### Task requirements
In the records below, find the line that contains "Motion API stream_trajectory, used" and the line that contains "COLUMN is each". Set down exactly those lines and every line between them, and nothing more.

----- Data in this exercise -----

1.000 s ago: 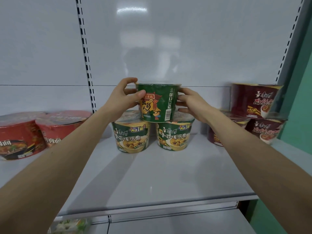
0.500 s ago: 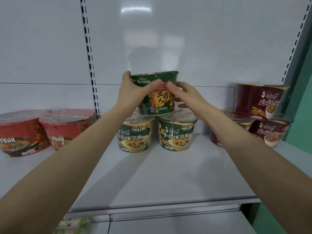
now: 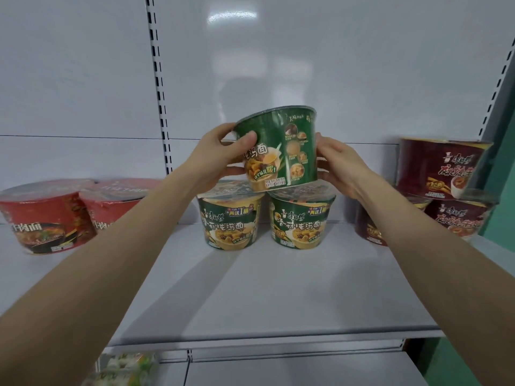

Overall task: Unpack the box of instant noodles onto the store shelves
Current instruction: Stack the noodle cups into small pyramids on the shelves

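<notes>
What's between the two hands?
Head view: the green noodle bowl, tilted, held on either side by the left hand and right hand.

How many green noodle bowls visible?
3. Left green bowl, right green bowl side by side on shelf; top green bowl over them, between left hand and right hand. More may hide behind.

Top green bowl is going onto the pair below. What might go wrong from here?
1. The top green bowl is tilted between the left hand and right hand; let go like this, it may topple forward.
2. Its base spans the gap between the left lower bowl and right lower bowl; on their shiny lids it might slide or push them apart.
3. The right forearm crosses in front of the dark red stack; withdrawing might nudge it.
</notes>
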Demonstrator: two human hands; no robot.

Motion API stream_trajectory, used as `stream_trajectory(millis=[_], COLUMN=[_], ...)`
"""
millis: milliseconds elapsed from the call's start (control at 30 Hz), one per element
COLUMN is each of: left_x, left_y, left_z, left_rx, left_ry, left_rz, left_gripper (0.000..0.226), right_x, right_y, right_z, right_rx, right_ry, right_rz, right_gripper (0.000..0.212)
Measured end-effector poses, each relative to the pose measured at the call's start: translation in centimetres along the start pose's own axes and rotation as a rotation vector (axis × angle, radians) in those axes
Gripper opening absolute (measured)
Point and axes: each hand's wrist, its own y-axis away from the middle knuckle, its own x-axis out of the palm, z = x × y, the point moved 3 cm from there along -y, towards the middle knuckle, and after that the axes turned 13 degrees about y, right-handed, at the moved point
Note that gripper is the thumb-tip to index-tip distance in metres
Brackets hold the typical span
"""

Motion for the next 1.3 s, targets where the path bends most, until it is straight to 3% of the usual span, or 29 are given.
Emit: stream_trajectory(millis=[100,200,400,433,533,600,800,900,967,1100,1200,1300], left_x=[0.1,0.4,-0.6,-0.8,-1.1,-1.0,-1.5,-1.8,-1.8,-1.7,-2.0,-2.3], left_y=[0.1,0.0,0.2,0.1,-0.1,0.0,0.5,0.4,0.3,0.2,0.2,0.1], left_z=[-0.1,-0.4,-0.6,-0.5,0.3,0.8,1.7,2.3,2.7,2.9,3.1,4.0], left_rx=[0.090,0.145,0.201,0.208,0.131,0.050,0.146,0.172,0.184,0.212,0.183,0.028], left_ry=[-0.035,-0.098,-0.101,-0.159,-0.230,-0.221,-0.254,-0.310,-0.345,-0.408,-0.447,-0.538], left_rz=[-0.085,-0.158,-0.089,-0.088,-0.076,-0.051,-0.072,-0.082,-0.092,-0.107,-0.092,0.022], left_gripper=[0.060,0.065,0.059,0.060,0.063,0.059,0.050,0.050,0.051,0.052,0.057,0.080], right_x=[0.3,1.3,1.2,1.1,1.0,0.8,0.7,1.1,1.3,1.2,0.7,0.0], right_y=[0.3,0.7,0.8,0.7,0.4,0.1,0.2,0.3,0.5,1.1,2.1,4.0], right_z=[0.6,1.1,0.4,0.3,-0.3,-0.5,-1.4,-1.6,-1.5,-0.9,-0.5,-0.8], right_rx=[0.014,0.009,-0.056,-0.052,-0.032,-0.034,-0.015,0.003,-0.001,-0.030,-0.119,-0.166], right_ry=[0.040,-0.087,-0.186,-0.199,-0.214,-0.178,-0.092,-0.055,-0.033,0.192,0.586,1.006], right_rz=[-0.013,0.068,0.107,0.107,0.109,0.116,0.174,0.121,0.086,0.015,-0.056,0.088], right_gripper=[0.022,0.033,0.036,0.043,0.092,0.104,0.074,0.043,0.039,0.039,0.042,0.052])
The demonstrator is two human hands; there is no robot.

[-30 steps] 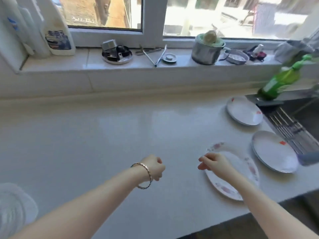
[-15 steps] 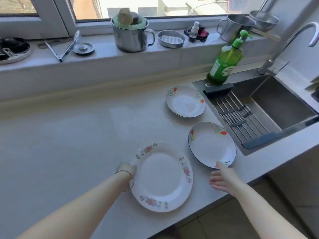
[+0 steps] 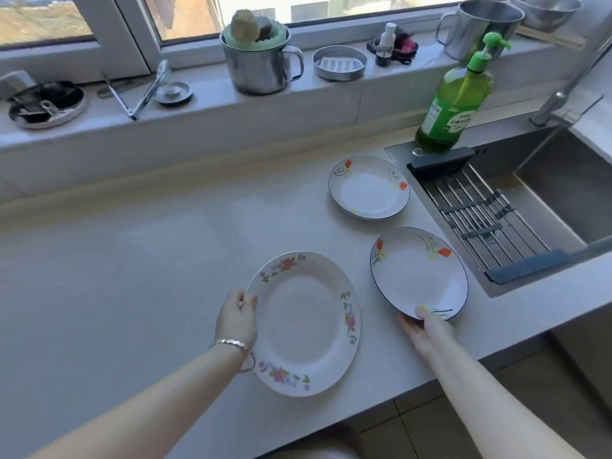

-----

### Solution for this exercise
Motion API stream_trajectory, used as `stream_trajectory(millis=[_], COLUMN=[_], ...)`
"""
millis: milliseconds elapsed from the call's start (control at 30 Hz), one per element
COLUMN is each of: left_x, left_y, left_z, left_rx, left_ry, left_rz, left_gripper (0.000..0.226), right_x, right_y, right_z, right_rx, right_ry, right_rz, right_gripper (0.000..0.212)

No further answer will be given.